Try to silence the chatter in your mind. If you listen only to your rational mind, most of your choices will be based on what you think you “should” do or on what you think will please others. When you know what you really want, you can then use your rational mind to understand and accept the consequences of your choice.
Realize that there are consequences for every choice, that you will live with the consequences of your choices, and that your choices will impact those people close to you. This is what it means to be responsible – being aware of the choices you are making and fully accepting the consequences of those choices. Even if you choose to do what someone else wants you to do, it is still your choice. If you choose to stay silent or to please others, don’t blame them because your needs are not met.

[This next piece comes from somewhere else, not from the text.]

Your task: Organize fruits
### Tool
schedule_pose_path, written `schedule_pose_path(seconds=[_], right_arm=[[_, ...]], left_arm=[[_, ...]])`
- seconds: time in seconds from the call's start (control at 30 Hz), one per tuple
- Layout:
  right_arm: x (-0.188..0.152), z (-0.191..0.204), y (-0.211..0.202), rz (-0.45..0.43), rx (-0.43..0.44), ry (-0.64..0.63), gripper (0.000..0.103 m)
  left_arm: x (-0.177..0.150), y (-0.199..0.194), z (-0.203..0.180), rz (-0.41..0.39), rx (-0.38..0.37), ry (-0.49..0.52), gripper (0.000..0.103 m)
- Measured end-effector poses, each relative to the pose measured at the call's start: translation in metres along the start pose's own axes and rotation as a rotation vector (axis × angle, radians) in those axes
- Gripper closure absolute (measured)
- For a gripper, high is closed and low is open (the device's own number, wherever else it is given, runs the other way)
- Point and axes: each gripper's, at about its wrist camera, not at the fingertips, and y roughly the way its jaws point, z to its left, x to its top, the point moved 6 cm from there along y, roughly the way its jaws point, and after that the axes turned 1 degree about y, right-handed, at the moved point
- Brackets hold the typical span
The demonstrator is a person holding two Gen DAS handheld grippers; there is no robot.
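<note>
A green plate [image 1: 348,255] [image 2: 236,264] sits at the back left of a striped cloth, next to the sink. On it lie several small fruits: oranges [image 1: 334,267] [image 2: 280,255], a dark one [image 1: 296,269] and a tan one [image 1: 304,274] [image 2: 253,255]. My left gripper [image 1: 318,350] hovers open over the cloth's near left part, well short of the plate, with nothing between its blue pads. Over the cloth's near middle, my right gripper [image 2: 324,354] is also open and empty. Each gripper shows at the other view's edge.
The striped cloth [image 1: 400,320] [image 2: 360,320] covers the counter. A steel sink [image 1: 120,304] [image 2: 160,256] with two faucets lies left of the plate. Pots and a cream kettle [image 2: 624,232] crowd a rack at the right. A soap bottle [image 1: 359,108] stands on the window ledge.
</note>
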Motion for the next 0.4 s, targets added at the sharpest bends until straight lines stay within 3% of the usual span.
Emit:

Next, pay attention to what happens as you make your choice and follow through on it. Pay attention to the results in terms of your own emotional, physical, and spiritual well-being. If you don’t like how you feel or what happens to you, then make a different choice.
Finally, choose to be assertive. Be careful with the language you use. Words like “should”, “can’t”, or “you” indicate that you are placing the responsibility elsewhere. Communicate verbally by using word like “I”, “will”, or “can”. These are powerful words because they express your intentions.

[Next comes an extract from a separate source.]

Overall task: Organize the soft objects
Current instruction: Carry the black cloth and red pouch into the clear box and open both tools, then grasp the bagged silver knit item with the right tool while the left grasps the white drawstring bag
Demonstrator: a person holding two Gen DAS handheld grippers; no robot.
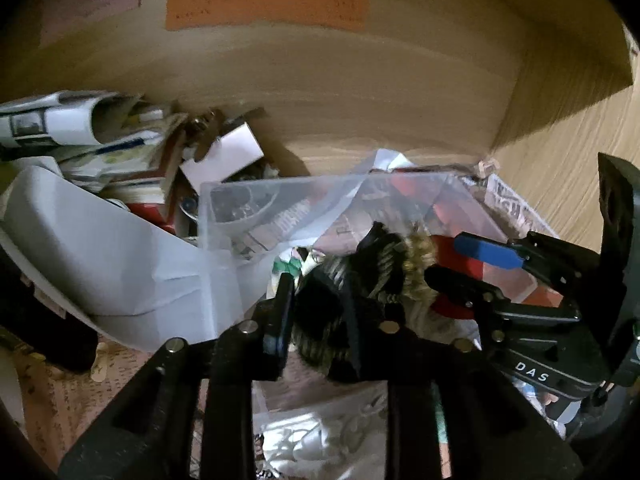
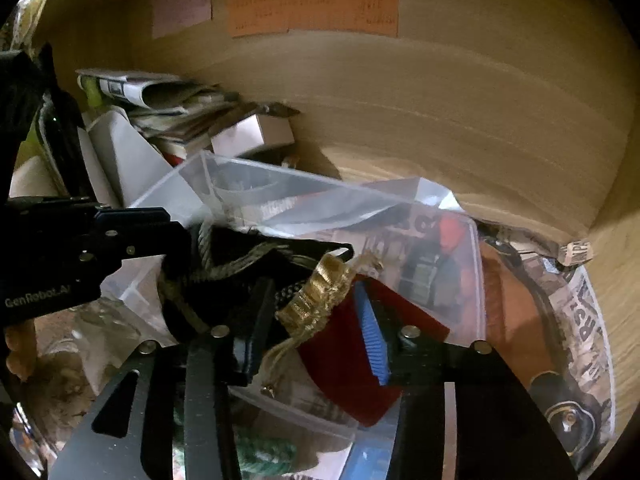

Say what you mean and mean what you say. Don’t make idle threats to try to control others. Don’t act like you are helpless to try to make others give you what you want. It takes self-awareness, honesty, and courage to speak about who you are and what you want.
To be powerful you have to do more than just say what you want. You must knowingly put your words and behavior together. This is called integrity. By putting your words and behavior together, you are deliberately activating your personal power and initiative. If you express your intention and then fail to act, you will be living your life halfheartedly, and there is no power in that.
As you follow through with your words and your behavior, do so with full awareness that your behavior is the only behavior that you can change. You must respect the right of others to be where they are; they are making their own choices. Like you, they will live with the consequences of their choices.
Your life is your responsibility. Accept the power that is yours to live each day with an open mind and an open heart. Choose to learn from your experience. Make the effort to live with purpose and with integrity. Be humble enough to admit that you can be wrong and flexible enough to be willing to change. Realize that when you give your power away to others, you squander the gift that is your life.
Shirley Vandersteen, Ph. D., R. Psych.